Objective: To explore the effects of simultaneous multi-level surgery intervention on the changes of the oxidative stress and the cognitive function in young and middle-aged patients with moderate-severe OSAHS.
Method: One hundred and sixteen young and middle-aged patients with moderate-severe OSAHS received simultaneous multi-level surgery. PSG,malondialdehyde (MDA), advanced oxidation protein products (AOPP) and 8-isoprostaneF2α (8-iso-PGF2α) were tested, together with the evaluation of the questionnaires of Montreal cognitive assessment (MoCA), mini-mental state examination (MMSE) and Epworth sleepiness scale (ESS) before and 6 months after surgery.

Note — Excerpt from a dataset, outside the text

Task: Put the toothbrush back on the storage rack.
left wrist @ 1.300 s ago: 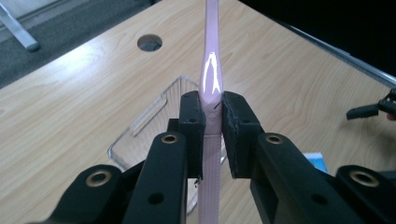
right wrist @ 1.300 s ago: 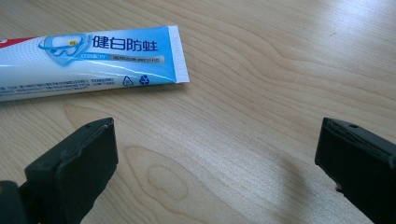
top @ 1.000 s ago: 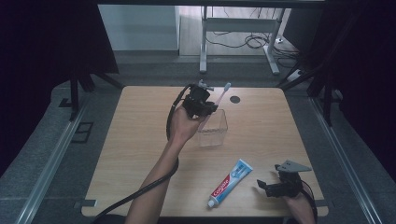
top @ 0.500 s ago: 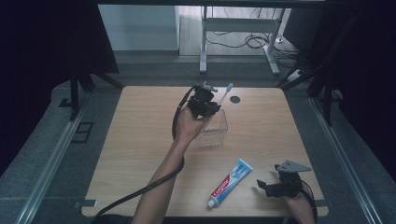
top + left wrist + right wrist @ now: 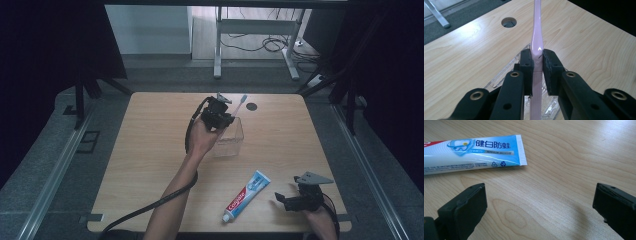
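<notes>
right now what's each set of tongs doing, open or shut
Left tongs: shut on the toothbrush, above the clear box.
Right tongs: open, holding nothing, near the toothpaste tube.

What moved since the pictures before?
The left gripper, shut on the toothbrush, came down toward the clear box. The right gripper stayed open beside the toothpaste, which did not move.
</notes>
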The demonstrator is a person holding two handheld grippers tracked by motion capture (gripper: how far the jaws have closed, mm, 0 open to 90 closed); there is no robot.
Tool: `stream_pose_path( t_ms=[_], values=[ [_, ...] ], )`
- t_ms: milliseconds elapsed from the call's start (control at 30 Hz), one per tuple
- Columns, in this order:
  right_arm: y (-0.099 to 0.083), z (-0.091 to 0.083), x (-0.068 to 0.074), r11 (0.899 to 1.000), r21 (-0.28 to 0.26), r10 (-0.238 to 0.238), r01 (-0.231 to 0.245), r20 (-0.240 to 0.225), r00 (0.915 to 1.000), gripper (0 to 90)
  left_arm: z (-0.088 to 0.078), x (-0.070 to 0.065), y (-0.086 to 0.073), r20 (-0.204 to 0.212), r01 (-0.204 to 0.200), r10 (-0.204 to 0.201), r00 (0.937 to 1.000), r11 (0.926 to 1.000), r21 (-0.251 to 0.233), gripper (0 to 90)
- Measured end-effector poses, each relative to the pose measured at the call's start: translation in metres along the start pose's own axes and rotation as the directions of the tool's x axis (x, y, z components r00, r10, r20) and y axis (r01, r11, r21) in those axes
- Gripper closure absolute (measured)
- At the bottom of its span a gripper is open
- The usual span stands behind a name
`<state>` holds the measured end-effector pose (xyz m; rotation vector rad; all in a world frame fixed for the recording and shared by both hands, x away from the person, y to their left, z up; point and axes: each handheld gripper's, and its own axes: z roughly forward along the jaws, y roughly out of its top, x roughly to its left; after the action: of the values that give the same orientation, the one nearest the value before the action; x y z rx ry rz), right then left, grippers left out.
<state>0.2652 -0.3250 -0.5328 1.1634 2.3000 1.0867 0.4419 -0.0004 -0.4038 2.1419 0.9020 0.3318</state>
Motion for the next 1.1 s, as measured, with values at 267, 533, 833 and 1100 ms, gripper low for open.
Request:
stream_pose_path(
  t_ms=[267,533,833,1100],
  values=[
    [0.0,0.0,0.0,1.0,-0.003,0.003,-0.003,-0.001,1.0,0.0,0.009,0.001,-0.007,0.007,0.003,-0.003,1.0,0.9999,0.014,78.8],
    [0.0,0.0,0.0,1.0,-0.001,0.005,-0.005,-0.002,1.0,0.0,0.02,-0.001,-0.015,0.006,-0.002,0.002,1.0,0.9993,0.037,78.8],
    [0.0,0.001,0.0,1.0,0.004,0.005,-0.005,-0.004,1.0,0.0,0.031,-0.004,-0.023,-0.005,-0.025,0.025,0.9997,0.9975,0.067,78.8],
    [-0.001,0.001,-0.001,1.0,0.006,-0.001,0.001,-0.003,1.0,0.0,0.039,-0.007,-0.026,-0.021,-0.062,0.065,0.9977,0.9929,0.101,78.7]
  ],
)
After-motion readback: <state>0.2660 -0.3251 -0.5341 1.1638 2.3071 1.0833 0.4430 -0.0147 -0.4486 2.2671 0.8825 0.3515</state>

Result: (1) The AHI, TS90% and LSaO₂ were all improved significantly 6 months after operation. No severe complications were observed in any patient. (2) The preoperative MoCA and MMSE scores were (23.52 ± 2.64) and (26.54 ± 1.07) respectively. The cognitive impairment were detected in OSAHS patients. MoCA was negatively correlated with AHI, TS90%, MDA, AOPP and 8-iso-PGF2a, while positively correlated with LSaO₂ (P < 0.05, r = -0.233, -0.190, -0.256, -0.247, -0.221 and 0.215, respectively). Cognitive impairment was mainly manifested as disorder in the visual space and execu- tive function, memory and delayed recall (mainly short-term memory). (3) MoCA and MMSE scores were both increased (P < 0.05) after the operation. MoCA showed negative correlations with MDA, AOPP, 8-iso-PGF2α, AHI and TS90%, and positive correlation with LSaO₂ (P < 0.05, r = -0.495, -0.463, -0.397, -0.332, -0.292 and 0.336, respectively).
Conclusion: Oxidative stress and cognitive dysfunction are closely related in young and middle-aged patients with Moderate-severe OSAHS. Oxidative stress may play an important role in cognitive function of young and middle-aged patients with Moderate-severe OSAHS. Multi-level surgery can improve oxidative stress so that to improve cognitive impairment.